Personality: Clarence M. Dunnaville Jr.
Spotlight on Hill-Tucker Public Service Award winner
2/26/2015, 6:27 a.m.
Clarence M. Dunnaville Jr. loves to converse about his more than six decades as an attorney and change agent involved in civil rights. He has stories about the many icons he has met and worked with during that time.
“I was involved in so many things through the years,” the engaging 81-year-old Chester- field County resident says. “I was always moving on, trying to make things better.”
Mr. Dunnaville is among a special cadre of African-American attorneys who waged important legal battles against discrimination and forever changed the nation’s landscape.
He is to be honored by the Richmond Bar Association for a lifetime of public service and distinguished service to society beyond the practice of law.
Mr. Dunnaville will be presented with the Hill-Tucker Public Service Award, named for its first recipients — Oliver W. Hill Sr. and Samuel W. Tucker, who were members of the legendary Richmond civil rights law firm of Hill, Tucker & Marsh that successfully dismantled segre- gation barriers in education, employment and government. Mr. Dunnaville joined the firm in 1990 and practiced there through 2000.
The award will be presented at a bar association luncheon Thursday, Feb. 26, at a Downtown hotel. “His selfless dedication to civil rights, pro bono service and juvenile justice more than qualify him for the award,” Lee Martin, executive director of the Richmond Bar Association, explains.

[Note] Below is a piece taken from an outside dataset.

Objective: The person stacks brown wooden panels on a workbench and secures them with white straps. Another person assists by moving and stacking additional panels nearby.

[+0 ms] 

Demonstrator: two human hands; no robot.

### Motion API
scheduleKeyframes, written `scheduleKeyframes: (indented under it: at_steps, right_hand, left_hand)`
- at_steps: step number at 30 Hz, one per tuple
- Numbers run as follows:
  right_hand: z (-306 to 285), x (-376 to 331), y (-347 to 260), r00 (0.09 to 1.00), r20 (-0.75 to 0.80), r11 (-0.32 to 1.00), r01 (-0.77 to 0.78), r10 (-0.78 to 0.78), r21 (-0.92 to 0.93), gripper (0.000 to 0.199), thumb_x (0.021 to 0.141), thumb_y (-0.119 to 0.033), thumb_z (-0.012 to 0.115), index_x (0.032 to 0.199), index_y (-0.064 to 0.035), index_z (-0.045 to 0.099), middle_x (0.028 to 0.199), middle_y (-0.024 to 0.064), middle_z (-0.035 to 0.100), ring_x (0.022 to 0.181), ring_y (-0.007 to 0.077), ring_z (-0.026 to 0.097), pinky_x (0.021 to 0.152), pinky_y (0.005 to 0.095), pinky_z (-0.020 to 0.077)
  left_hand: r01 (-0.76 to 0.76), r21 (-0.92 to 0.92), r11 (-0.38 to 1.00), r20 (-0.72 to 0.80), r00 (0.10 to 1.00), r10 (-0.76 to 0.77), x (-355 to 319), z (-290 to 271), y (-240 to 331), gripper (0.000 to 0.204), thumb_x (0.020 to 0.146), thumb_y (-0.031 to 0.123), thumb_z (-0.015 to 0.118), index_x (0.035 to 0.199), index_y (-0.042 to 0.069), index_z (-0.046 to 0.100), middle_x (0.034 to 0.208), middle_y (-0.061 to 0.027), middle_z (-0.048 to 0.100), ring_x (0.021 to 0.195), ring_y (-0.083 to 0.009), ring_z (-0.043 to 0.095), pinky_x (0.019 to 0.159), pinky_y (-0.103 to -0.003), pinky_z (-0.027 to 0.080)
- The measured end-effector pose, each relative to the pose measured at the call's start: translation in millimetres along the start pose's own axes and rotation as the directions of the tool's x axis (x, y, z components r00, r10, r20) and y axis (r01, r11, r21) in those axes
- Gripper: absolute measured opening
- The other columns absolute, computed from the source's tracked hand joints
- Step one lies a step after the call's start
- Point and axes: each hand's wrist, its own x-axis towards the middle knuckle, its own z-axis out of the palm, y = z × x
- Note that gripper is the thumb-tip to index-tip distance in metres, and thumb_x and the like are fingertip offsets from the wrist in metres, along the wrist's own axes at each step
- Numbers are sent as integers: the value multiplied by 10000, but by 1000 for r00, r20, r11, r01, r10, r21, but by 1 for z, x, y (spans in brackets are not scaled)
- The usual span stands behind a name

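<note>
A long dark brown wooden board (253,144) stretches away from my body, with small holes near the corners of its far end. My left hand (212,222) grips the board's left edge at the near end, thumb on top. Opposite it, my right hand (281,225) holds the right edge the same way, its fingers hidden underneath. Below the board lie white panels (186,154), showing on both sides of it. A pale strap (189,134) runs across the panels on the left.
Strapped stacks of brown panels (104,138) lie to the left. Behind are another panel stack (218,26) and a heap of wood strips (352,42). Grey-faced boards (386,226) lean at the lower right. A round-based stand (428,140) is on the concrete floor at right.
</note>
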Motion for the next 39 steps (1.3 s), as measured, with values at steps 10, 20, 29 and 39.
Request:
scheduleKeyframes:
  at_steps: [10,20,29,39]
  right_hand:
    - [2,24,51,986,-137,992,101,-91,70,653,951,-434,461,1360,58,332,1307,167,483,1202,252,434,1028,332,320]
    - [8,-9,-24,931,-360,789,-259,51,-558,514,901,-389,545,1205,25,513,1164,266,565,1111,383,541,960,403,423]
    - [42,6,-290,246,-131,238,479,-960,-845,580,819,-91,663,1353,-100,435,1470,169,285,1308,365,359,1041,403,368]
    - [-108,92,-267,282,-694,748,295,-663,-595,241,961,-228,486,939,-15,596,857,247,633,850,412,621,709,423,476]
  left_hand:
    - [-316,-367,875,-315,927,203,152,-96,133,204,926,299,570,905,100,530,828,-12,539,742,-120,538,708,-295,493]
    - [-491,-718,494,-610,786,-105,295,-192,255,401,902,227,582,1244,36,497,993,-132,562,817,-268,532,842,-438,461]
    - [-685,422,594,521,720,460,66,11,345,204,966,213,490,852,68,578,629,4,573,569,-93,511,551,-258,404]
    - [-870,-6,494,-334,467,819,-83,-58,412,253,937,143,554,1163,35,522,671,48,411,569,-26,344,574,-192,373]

As is his penchant, Mr. Dunnaville humbly speaks of accepting the award.
“I really don’t deserve it,” he says. “All the people who did all the hard work are the support people who made it possible for Oliver Hill, Spottswood Robinson, Henry Marsh, Samuel Tucker, Harold Marsh, myself and others to do what we did. They changed America, and I followed behind them.
“Whatever accomplishments I have made, it would not be possible without many different people who have helped me along the way,” he adds. “I am just a spoke in the wheel.”
Mr. Dunnaville attributes his successes to “hard work, determination and some luck.”
As a student in the early 1950s at Morgan State University in Baltimore, he participated in demonstrations picketing racially segregated theaters and sit-ins at lunch counters.
Mr. Dunnaville recalls going with one of his professors in December 1953 to the U.S. Supreme Court in Washington, where he heard attorneys Thurgood Marshall and Spottswood Robinson III argue for plaintiffs in the Brown v. Board of Education case in which the high court struck down separate public schools for black and white students.
“Spottswood went first and gave a magnificent argument,” Mr. Dunnaville recollects. “Thurgood then did a tremendous job as well. I’m one of the few people still living who heard those arguments.
“What struck me the most about the experience was when you get to the Supreme Court building, you look up and the words, ‘Equal Justice Under Law,’ are inscribed,” Mr. Dunnaville said. “I knew then that did not exist for black and poor people, and I’ve been trying to do something about it my whole life.”